Artık her seferinde ateşi tutup yanması gerekmiyor. Bir kere öğrendi (TEVBE ETTİ) ya.
Allah ise Tevvab’dır. Tevbeleri bağışlamayı çok sever.
Çok acır (Merhametlidir).
Her an affetmeye hazırdır (Afivv).
Mağfiret edici, Ğafur’dur.
Yani Mevlananın dediği gibi, “kırk kere tevbeni boz yine gel”den öte, Allah 40 milyon tevbeye de razıdır, yeter ki, o müzayededeki son nefesimize kadar o imanı koruyalım.
Müzayede’de bilirsiniz, “Saaaat…tım” dendiğinde, yani çekiç vurulup son nefes verildiğinde artık o şey satılmıştır. O son nefese bırakmadan tevbe etmemiz gerekmektedir.
***
Borges diyor ki:
“Andolsun DÖNÜŞLÜ GÖĞE… İnsan BİR DAHA YARATILMAYA KADİRDİR…” (Tarık Suresi)
Öldükten sonra yeniden YARATILMAK değil. Kıyametten sonra değil, EVREN ÖMRÜ İÇİNDE Y E N İ D E N D O Ğ M A K .
DÖNÜŞLÜ GÖK?? = “GERİ İADE EDEN… GERİYE GİDEN RETORİK ZAMAN…”
Musa da zamanda geriye gitmişti, Hızır ile birlikte.

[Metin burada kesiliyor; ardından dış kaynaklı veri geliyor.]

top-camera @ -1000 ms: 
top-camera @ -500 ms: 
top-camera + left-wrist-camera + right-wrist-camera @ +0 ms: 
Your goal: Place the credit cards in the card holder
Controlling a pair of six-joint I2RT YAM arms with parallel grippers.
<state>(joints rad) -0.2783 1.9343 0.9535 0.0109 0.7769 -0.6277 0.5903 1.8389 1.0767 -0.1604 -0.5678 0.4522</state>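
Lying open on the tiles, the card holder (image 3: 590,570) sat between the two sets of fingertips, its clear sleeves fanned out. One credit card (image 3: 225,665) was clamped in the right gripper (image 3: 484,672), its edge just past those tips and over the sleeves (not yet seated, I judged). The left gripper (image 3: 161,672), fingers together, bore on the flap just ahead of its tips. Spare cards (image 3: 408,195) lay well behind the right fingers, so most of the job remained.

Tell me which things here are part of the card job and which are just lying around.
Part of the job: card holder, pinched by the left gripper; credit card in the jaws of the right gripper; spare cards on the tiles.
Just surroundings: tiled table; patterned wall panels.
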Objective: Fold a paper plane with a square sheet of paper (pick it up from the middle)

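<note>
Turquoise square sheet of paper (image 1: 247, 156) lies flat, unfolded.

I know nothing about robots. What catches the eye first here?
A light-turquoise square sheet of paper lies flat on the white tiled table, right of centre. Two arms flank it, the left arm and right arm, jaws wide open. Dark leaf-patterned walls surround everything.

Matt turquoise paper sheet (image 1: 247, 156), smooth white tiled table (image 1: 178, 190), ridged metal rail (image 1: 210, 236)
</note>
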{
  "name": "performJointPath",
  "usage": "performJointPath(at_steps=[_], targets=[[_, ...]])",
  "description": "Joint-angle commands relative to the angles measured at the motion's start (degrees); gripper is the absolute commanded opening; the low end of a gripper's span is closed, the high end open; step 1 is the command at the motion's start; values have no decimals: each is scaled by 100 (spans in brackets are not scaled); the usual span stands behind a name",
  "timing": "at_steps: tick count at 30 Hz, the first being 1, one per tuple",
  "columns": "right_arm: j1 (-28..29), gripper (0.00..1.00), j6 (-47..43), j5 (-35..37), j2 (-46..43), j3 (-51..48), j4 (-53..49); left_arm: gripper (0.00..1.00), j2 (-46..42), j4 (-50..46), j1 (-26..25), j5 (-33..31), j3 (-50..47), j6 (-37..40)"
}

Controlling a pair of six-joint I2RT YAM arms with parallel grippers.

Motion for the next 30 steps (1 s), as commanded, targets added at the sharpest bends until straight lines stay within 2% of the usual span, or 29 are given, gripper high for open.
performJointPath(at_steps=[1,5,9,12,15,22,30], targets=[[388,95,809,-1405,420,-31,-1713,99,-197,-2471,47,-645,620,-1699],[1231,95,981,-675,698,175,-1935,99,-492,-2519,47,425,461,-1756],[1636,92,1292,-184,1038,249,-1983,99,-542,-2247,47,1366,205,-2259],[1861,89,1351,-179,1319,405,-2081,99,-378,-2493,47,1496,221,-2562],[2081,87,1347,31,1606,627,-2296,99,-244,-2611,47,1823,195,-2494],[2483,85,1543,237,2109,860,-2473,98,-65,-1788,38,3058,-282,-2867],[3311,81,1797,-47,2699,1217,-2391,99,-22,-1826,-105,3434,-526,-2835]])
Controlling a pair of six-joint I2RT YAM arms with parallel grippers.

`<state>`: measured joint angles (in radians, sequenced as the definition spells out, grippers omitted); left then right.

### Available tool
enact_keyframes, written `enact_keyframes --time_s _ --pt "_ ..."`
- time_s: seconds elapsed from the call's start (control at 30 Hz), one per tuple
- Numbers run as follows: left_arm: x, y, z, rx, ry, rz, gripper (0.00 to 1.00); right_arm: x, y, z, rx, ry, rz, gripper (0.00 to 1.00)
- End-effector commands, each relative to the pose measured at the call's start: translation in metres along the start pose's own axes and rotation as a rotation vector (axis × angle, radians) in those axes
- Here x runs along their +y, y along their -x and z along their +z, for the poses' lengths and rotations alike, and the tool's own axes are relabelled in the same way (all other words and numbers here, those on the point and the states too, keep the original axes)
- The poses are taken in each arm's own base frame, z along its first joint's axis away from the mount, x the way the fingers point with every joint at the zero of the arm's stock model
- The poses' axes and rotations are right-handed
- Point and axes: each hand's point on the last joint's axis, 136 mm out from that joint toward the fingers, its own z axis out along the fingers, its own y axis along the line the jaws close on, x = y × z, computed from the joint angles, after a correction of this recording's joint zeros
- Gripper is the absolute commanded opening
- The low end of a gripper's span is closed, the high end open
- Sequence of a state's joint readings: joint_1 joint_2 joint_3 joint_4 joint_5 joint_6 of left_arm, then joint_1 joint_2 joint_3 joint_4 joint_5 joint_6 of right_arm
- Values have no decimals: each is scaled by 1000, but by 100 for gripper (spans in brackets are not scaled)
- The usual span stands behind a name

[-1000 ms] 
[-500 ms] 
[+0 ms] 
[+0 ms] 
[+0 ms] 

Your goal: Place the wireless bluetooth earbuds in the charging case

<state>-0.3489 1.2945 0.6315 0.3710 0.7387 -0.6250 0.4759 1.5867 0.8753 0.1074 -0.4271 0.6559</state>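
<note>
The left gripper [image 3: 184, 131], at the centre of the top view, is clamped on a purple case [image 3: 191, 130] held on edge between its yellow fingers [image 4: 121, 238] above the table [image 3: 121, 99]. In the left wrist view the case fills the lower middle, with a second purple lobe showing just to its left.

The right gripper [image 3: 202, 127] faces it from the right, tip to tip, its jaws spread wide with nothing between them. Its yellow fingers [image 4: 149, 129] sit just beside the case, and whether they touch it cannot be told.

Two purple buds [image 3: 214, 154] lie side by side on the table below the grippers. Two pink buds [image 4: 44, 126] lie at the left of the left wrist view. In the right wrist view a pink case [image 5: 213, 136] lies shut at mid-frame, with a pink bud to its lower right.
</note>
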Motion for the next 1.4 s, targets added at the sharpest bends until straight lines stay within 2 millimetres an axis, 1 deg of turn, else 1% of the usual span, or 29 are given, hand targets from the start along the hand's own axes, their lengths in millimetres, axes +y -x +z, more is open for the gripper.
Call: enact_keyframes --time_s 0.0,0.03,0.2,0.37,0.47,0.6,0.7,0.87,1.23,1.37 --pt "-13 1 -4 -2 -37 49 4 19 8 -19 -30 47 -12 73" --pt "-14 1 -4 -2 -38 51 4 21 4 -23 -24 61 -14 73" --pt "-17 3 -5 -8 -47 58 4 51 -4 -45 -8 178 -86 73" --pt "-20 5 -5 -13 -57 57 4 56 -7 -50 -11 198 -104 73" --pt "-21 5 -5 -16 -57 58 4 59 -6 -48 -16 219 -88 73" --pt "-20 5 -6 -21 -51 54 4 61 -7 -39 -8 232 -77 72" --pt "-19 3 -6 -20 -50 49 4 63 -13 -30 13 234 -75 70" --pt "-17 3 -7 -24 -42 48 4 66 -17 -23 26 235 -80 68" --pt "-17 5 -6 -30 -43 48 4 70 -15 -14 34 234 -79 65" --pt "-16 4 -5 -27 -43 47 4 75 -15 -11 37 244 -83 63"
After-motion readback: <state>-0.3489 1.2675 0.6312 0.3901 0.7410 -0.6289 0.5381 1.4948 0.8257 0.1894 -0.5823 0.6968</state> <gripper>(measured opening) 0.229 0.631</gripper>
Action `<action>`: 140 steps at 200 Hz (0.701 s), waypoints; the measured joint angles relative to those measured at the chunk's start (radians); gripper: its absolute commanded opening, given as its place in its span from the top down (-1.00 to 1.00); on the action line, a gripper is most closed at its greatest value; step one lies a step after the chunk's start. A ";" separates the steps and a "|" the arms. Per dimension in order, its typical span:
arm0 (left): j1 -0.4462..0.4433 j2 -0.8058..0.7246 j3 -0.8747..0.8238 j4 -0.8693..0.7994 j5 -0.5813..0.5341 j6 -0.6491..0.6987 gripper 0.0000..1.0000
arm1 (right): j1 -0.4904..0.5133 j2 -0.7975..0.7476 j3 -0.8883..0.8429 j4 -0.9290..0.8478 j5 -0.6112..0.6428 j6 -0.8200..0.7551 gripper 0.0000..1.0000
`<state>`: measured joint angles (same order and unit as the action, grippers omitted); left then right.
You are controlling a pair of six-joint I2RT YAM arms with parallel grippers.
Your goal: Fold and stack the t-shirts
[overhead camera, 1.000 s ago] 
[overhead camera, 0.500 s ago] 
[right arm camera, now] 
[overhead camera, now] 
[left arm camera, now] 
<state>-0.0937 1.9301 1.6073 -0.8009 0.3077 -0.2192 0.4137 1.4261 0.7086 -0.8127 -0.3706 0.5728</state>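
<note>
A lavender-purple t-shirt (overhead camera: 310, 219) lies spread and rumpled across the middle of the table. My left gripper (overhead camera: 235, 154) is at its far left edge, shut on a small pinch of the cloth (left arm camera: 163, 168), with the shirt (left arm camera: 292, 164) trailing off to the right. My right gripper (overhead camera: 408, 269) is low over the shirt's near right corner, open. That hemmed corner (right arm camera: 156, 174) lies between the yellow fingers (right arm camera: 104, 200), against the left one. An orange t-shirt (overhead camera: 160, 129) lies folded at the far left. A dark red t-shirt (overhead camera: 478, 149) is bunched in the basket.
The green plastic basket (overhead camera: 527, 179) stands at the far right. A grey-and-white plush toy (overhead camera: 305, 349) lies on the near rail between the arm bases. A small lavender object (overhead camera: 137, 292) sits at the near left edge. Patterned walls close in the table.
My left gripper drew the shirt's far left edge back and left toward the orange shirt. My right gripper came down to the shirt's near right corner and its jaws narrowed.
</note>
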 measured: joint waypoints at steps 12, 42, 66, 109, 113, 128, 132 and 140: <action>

Geriye gidince, öldürdüğü adama rastladı. Ölmemişti.
Allah dilerse, kusurlarımızı ya affeder (Ğafur, Afivv, Tevvab), dilerse de Musa öyküsündeki gibi ZAMANDA RETORİAL olarak O SUÇU HİÇ İŞLENMEMİŞ yapar.
Tüm peygamberlerin İSMET (günahsızlık) AYRICALIKLARI işte buradan geliyor.
Musa adam öldürdü katildir ama… Musa Hızır ile geriye gitti. Musa’nın öldüreceği insanı HIZIR öldürdü. Hızır öldürünce MUSA‘nın o çocuğu -yetişkin halinde- öldürmesine gerek kalmadı…
Bu Allah’ımızın S E T T A R isminin ta kendisidir. ÖRTÜCÜ anlamında ya da SİLİCİ anlamında. Bu güzel isim Esmaül Hüsna 99’unda yok, ama Kur’an’da var…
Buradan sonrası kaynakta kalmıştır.